Résumé de la décision
La Cour de Cassation a été saisie d'un pourvoi formé par la Société bordelaise de crédit industriel et commercial (SBCIC) contre un arrêt de la cour d'appel de Bordeaux, qui avait jugé le licenciement de Mme Annick X... sans cause réelle et sérieuse. Mme X... était employée de la SBCIC depuis 1992 et avait été licenciée après avoir refusé une mutation consécutive à une erreur de caisse. La cour d'appel avait également condamné la SBCIC à verser des dommages-intérêts et une indemnité conventionnelle de licenciement à Mme X.... La Cour de Cassation a rejeté le pourvoi, confirmant la décision de la cour d'appel.
Arguments pertinents
1. Licenciement sans cause réelle et sérieuse : La SBCIC a soutenu que la cour d'appel avait erré en considérant le licenciement comme sans cause réelle et sérieuse, arguant que la mutation imposée était une sanction disciplinaire. La Cour de Cassation a cependant confirmé que le licenciement était justifié par le délai excessif entre la connaissance des faits fautifs et la convocation à l'entretien préalable. Elle a affirmé que "l'employeur avait eu connaissance des faits fautifs dès le 10 février 1994 et n'avait convoqué la salariée à un entretien préalable que le 9 mai 1994", ce qui a conduit à la décision de la cour d'appel.
2. Calcul de l'indemnité de licenciement : La SBCIC a contesté le calcul de l'indemnité conventionnelle de licenciement, affirmant que l'ancienneté à prendre en compte devait être continue et non interrompue. La cour d'appel a statué que l'indemnité devait être calculée sur l'ancienneté acquise dans les banques du groupe CIC, ce qui a été validé par la Cour de Cassation. Cette dernière a noté que "la salariée avait exercé ses fonctions au sein de trois banques appartenant au groupe CIC pendant une durée de 18 années".
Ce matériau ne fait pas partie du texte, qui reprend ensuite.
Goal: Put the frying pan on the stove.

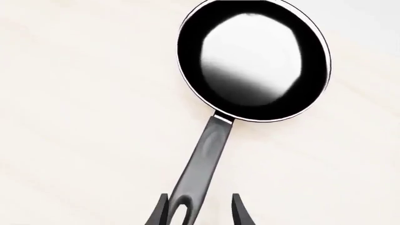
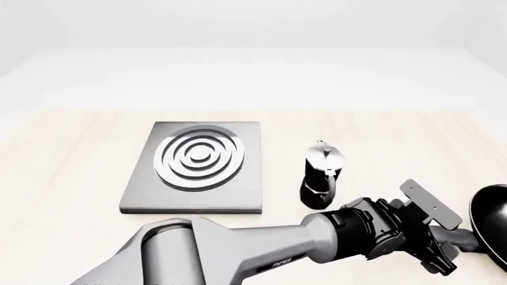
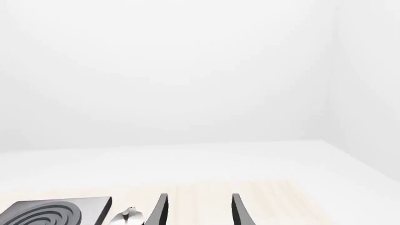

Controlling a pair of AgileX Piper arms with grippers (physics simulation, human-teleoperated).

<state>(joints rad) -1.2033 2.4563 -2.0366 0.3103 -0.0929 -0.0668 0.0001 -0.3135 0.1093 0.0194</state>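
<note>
Black frying pan [image 1: 253, 61] at lower right; left gripper [image 1: 201, 211], fingers apart, straddles its handle; closing comes next, stove [image 2: 196, 168] upper left.

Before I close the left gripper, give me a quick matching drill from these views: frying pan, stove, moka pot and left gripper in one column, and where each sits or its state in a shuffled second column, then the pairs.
Things:
1. frying pan
2. stove
3. moka pot
4. left gripper

Places or states:
A. upright on the table, between the other two items
B. far right edge of the front view
C. open, fingers either side of the handle's end
D. flat on the table, left of centre in the front view

Pairs: 1-B, 2-D, 3-A, 4-C
</note>
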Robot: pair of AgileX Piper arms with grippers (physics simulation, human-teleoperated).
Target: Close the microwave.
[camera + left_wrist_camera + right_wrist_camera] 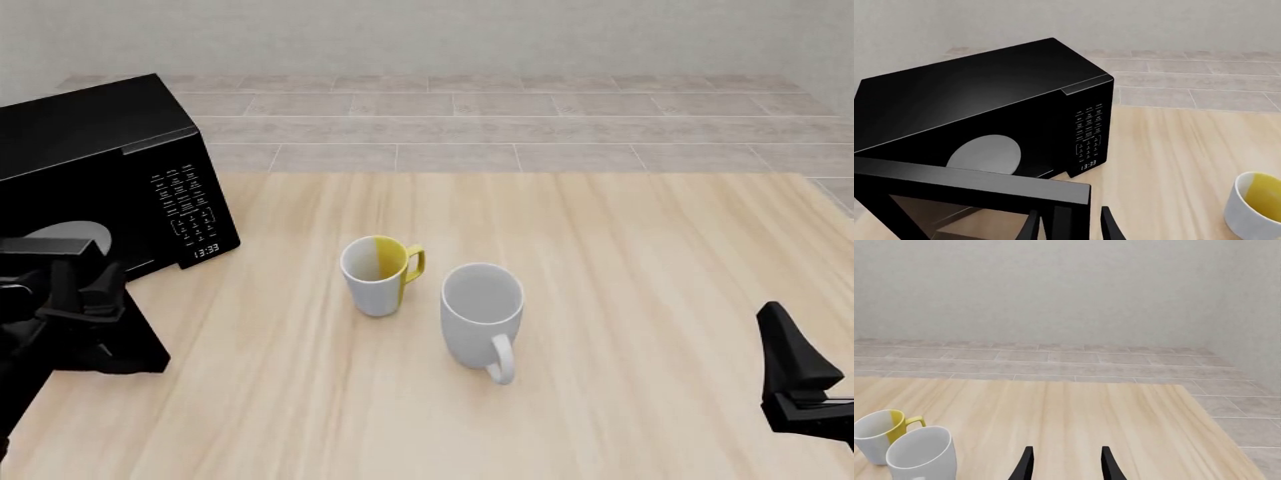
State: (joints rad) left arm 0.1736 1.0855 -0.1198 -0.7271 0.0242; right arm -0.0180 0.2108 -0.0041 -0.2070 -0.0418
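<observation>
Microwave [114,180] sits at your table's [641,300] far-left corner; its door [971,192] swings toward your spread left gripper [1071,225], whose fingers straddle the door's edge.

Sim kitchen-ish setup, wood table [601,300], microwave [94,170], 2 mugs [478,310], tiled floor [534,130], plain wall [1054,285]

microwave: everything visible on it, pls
The microwave is a large glossy black box at the table's far left. Its door is swung open, showing the round grey turntable inside. Right of the cavity is a white-labelled keypad with a small clock display under it. The left tool is at the door's free edge; whether they touch can't be told.
</observation>
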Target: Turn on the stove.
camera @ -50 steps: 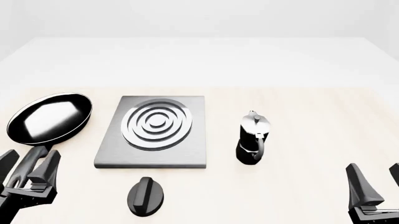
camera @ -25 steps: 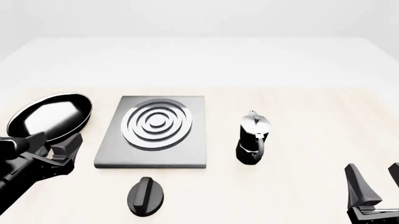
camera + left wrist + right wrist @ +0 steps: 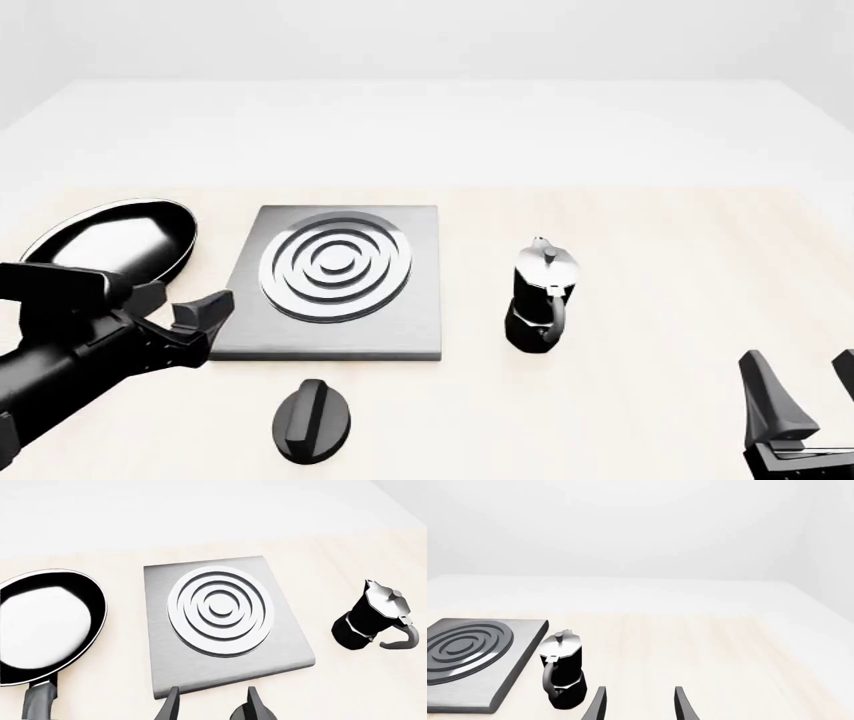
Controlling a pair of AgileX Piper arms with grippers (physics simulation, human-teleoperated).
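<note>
While the left arm is stretched in from the left edge of the front view, its left hand (image 3: pixel 171 310) is held with the fingers apart and nothing between them, just off the stove's (image 3: pixel 330 283) near left corner and in front of the frying pan (image 3: pixel 110 252). The arm is angled forward and to the right, and much of the pan's handle is hidden behind it in that view. The right hand (image 3: pixel 802 395) is seen low at the right edge, its fingers spread and empty, well apart from every object; its lower part is cut off by the frame.

The stove is laid flat on the worktop (image 3: pixel 667 250), between the frying pan on its left and the moka pot (image 3: pixel 542 296) on its right. The black ridged knob (image 3: pixel 312 420) is set apart on the worktop, just in front of the stove's near edge.

No brand, label or writing can be read on any surface.

In the left wrist view only the fingertips (image 3: pixel 169 707) are shown, and the knob is glimpsed as a dark sliver by one of them. In the right wrist view the stove is cropped at the edge.
</note>
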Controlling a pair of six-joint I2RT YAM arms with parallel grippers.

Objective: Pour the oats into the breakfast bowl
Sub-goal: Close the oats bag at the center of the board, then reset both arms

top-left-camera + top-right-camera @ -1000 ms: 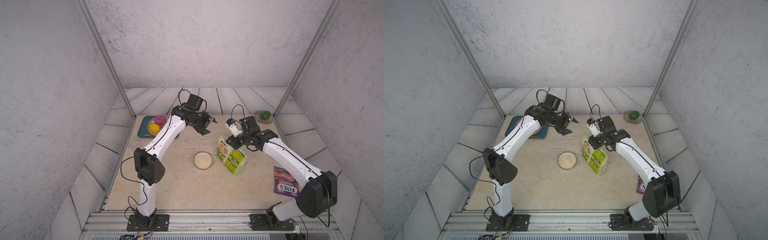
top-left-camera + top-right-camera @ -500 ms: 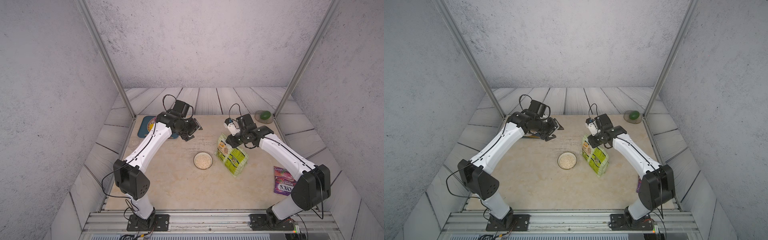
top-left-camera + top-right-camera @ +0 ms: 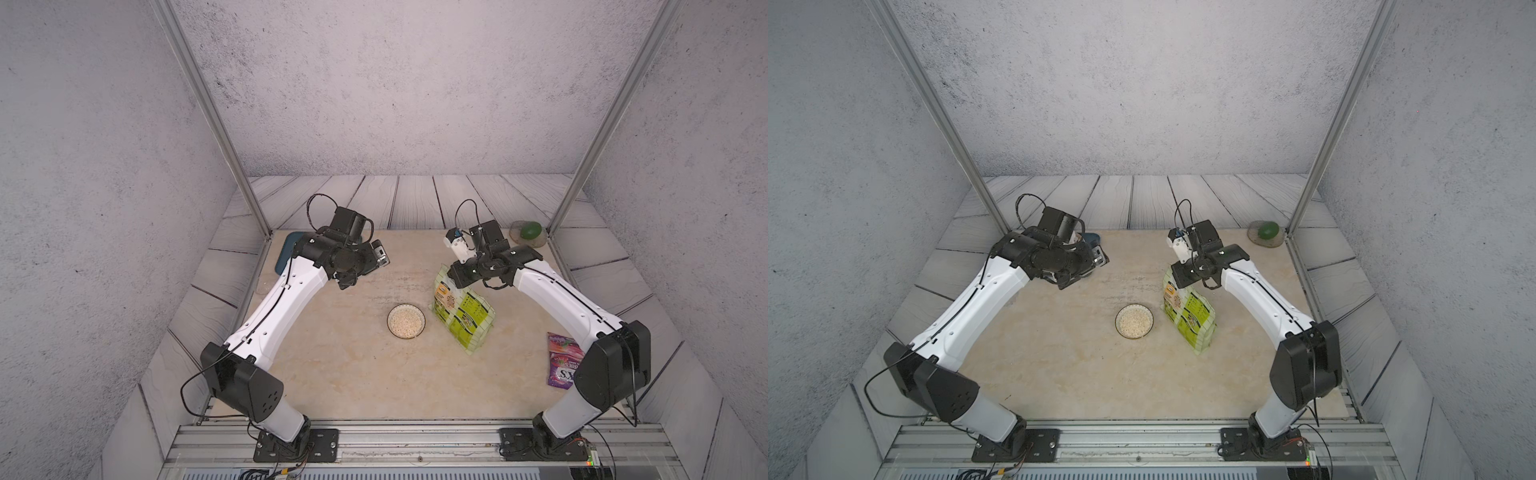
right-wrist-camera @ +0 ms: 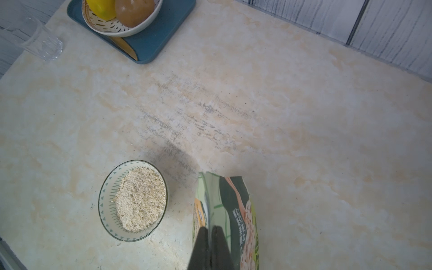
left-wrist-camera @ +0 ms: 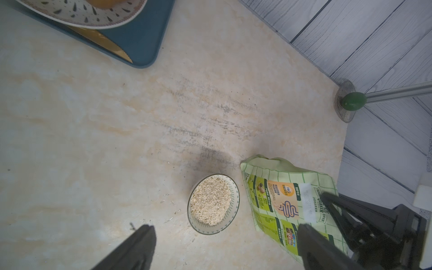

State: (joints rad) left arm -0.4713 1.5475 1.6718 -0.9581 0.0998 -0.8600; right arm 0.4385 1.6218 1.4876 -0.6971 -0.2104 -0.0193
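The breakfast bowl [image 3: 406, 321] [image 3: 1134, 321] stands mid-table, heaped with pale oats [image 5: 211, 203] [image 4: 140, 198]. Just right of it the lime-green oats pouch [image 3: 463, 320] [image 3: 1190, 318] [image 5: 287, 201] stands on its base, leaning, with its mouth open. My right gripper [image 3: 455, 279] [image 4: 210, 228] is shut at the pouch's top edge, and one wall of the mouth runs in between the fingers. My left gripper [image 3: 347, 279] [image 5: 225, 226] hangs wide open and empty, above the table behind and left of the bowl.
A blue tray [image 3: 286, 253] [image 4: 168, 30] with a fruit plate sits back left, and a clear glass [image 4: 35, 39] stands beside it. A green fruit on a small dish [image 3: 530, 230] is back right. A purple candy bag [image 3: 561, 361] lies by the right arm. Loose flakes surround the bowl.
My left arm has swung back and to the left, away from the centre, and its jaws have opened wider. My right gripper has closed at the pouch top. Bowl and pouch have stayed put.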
Interprétations et citations légales
1. Sur le licenciement sans cause réelle et sérieuse : La Cour de Cassation a appliqué les principes de droit relatifs au licenciement, notamment en se référant à la nécessité d'une cause réelle et sérieuse pour justifier une rupture de contrat. Elle a cité l'article L.122-14-3 du Code du travail, qui stipule que "le licenciement doit être justifié par une cause réelle et sérieuse". La cour d'appel a pu conclure que le licenciement était injustifié en raison du délai excessif entre la faute et la sanction.
2. Sur l'indemnité de licenciement : Concernant le calcul de l'indemnité, la Cour de Cassation a fait référence à l'article 58 de la Convention collective nationale des banques, qui précise que "l'indemnité conventionnelle de licenciement est calculée sur la base du service passé dans l'entreprise". La cour a également mentionné l'article 41 de l'Accord sur l'emploi, la formation et la mobilité au sein du groupe CIC, qui permet de prendre en compte l'ancienneté acquise dans les banques du groupe, même en cas d'interruption d'activité.
Ces interprétations montrent que la Cour de Cassation a veillé à ce que les droits des salariés soient respectés, en s'assurant que les procédures de licenciement soient conformes aux exigences légales et conventionnelles.